07 ago. 2025

Somos felices, pero lo disimulamos

Por Moneco López

Moneco López

Moneco López

Los informes derivados de estudios inobjetablemente serios, siguen dando cuenta de que los paraguayos somos los más felices del mundo. O al menos, estamos entre los top five. Pero aquí es donde se hace presente una de las características más connotadas de nuestra idiosincrasia: la obcecación.

Haciendo caso omiso de nuestro privilegiado puesto en la lista, los paraguayos seguimos con algunos aborrecibles hábitos adquiridos en quien sabe qué tiempo. Tenemos gente empeñada en vivir en casas fácilmente inundables, en zonas cercanas al río. Y allí conviven importantes grupos inmersos en un grado de pobreza y violencia que, si no supiéramos que en realidad son felices, harían que los compadeciéramos profundamente.

También tenemos gente feliz que se suicida. ¿Qué les pasa? ¿Quieren desacreditar a los encuestadores? Y está también esa gente que invade tierras de propietarios totalmente desconocidos para ellos, empeñándose en pelear —supongo que jugando— con policías y guardias privados.

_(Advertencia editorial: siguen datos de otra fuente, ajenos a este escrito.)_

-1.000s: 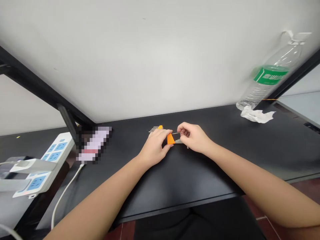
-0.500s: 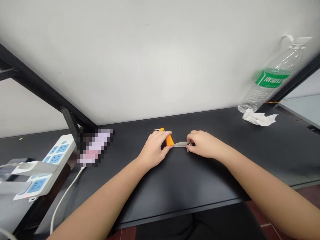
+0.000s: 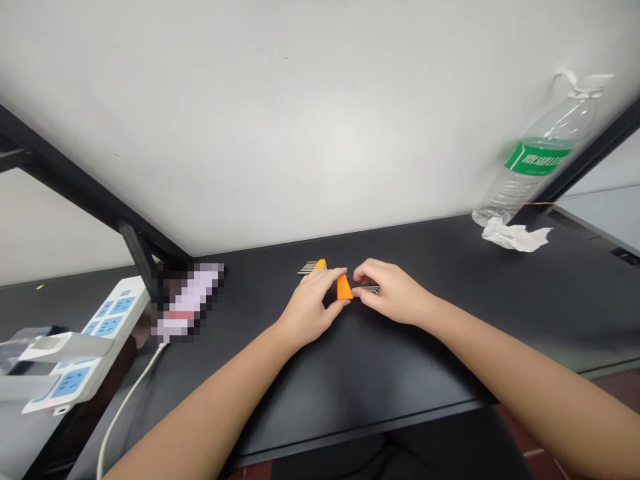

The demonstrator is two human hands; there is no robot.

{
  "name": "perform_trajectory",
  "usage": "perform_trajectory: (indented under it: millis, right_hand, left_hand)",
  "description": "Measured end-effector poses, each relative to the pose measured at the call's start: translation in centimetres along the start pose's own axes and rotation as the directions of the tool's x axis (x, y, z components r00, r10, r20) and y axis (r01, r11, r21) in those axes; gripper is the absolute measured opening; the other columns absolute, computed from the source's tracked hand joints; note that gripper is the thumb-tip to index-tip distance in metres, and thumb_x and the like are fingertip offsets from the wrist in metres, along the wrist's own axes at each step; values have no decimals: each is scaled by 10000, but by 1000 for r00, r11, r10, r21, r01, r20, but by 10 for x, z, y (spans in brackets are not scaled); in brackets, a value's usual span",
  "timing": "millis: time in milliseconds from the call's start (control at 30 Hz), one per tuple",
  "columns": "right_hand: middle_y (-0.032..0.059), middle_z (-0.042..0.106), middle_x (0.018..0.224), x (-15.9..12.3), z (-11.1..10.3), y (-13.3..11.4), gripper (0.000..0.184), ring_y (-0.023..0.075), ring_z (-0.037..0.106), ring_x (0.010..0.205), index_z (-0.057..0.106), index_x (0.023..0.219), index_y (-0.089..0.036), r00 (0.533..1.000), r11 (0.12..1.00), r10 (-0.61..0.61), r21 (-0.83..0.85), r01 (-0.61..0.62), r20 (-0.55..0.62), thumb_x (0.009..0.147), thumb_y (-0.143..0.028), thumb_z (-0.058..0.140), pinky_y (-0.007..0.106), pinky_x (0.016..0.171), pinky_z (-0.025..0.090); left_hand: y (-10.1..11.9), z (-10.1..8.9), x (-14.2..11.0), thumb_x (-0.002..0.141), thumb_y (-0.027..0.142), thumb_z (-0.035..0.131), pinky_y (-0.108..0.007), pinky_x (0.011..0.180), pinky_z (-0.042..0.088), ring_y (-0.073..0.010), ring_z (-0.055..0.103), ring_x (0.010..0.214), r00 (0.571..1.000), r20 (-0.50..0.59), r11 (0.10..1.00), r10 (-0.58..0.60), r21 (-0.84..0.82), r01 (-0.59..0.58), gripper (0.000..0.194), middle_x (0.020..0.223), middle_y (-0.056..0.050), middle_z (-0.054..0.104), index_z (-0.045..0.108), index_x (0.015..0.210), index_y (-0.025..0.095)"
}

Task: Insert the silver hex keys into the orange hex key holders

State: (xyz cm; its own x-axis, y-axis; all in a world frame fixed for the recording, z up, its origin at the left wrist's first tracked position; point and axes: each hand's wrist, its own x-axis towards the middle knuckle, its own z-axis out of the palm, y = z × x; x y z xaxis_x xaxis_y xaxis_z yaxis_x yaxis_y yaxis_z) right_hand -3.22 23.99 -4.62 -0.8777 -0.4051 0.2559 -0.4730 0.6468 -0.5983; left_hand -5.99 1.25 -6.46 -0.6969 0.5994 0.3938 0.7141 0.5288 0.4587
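Plainly, two hands meet at an orange holder

The left hand (image 3: 313, 303) clamps the orange holder (image 3: 345, 288) between thumb and fingers, near the middle of the black desk (image 3: 370, 373). Metal keys (image 3: 371, 291) stick out of its right side; a second orange part (image 3: 321, 265) with thin rods (image 3: 307, 268) shows at the far left of that hand, and whether it joins the holder is hidden. The right hand (image 3: 393, 292) is just right of the holder, thumb and fingers curled around the keys; whether it grips one, I cannot tell.

At the left of the desk lies a pixelated item (image 3: 190, 300), a white cable (image 3: 125, 401) running from its near end. Farther left is a power strip (image 3: 111, 325). At the far right, a crumpled tissue (image 3: 517, 237) lies beside a green-labelled bottle (image 3: 539, 157), which appears tilted.
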Motion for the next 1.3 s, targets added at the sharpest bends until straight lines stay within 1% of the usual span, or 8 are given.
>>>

En algunos casos, la joda avanzó excesivamente, dando lugar a hechos como los de Curuguaty, de tanto realismo que asustó y asusta a cualquiera que no esté advertido acerca del espíritu bromista de los paraguayos, gente feliz que no para de hacer chanzas sobre cualquier asunto.

Otro grupito de felices que se empeñan en lucir mal para molestar a los encuestadores y hasta a la gente del Gobierno, son los niños de los semáforos, ya que no se llaman más “de la calle”.

Ellos, en medio de su felicidad, se las arreglan para lucir flacos y sucios, y se pasan tendiendo sus manos pequeñas y ennegrecidas en demanda —aparentemente desesperadas— de unas míseras monedas. Los automovilistas que les hacen caso y tienden su limosna, compadecidos de la fingida miseria, suelen ser casi todos extranjeros. Los paraguayos sabemos de sobra que esos niños son tan felices en realidad, como todos los demás compatriotas.

Cada año, más puntual que el carnaval, un enorme contingente de gente feliz y sin nada que hacer, todos de la campaña, se juntan y vienen en patota a presionar al Gobierno con sus pedidos, naturalmente en solfa, a los que el Gobierno responde —como corresponde— más en solfa todavía. Esa gente se posesiona tanto de su papel, que muchos transpiran y hasta huelen a tercer tiempo, por decirlo en términos deportivos. La gente se prende al juego y les prepara comida y hasta los aplaude a su paso por las calles de Asunción. Es bellísimo. Debe tratarse del teatro callejero mejor montado del mundo.

Con todo, los paraguayos felices que fingen lo contrario, dividen a sus campeones en dos grupos: los que se internan en hospitales públicos (¡qué jodones!) y los que maniobran para terminar como presos en alguna cárcel, también pública. Estos son incorregiblemente traviesos.

En fin: nuestra felicidad colectiva tiene más aristas de las que puedan estudiarse.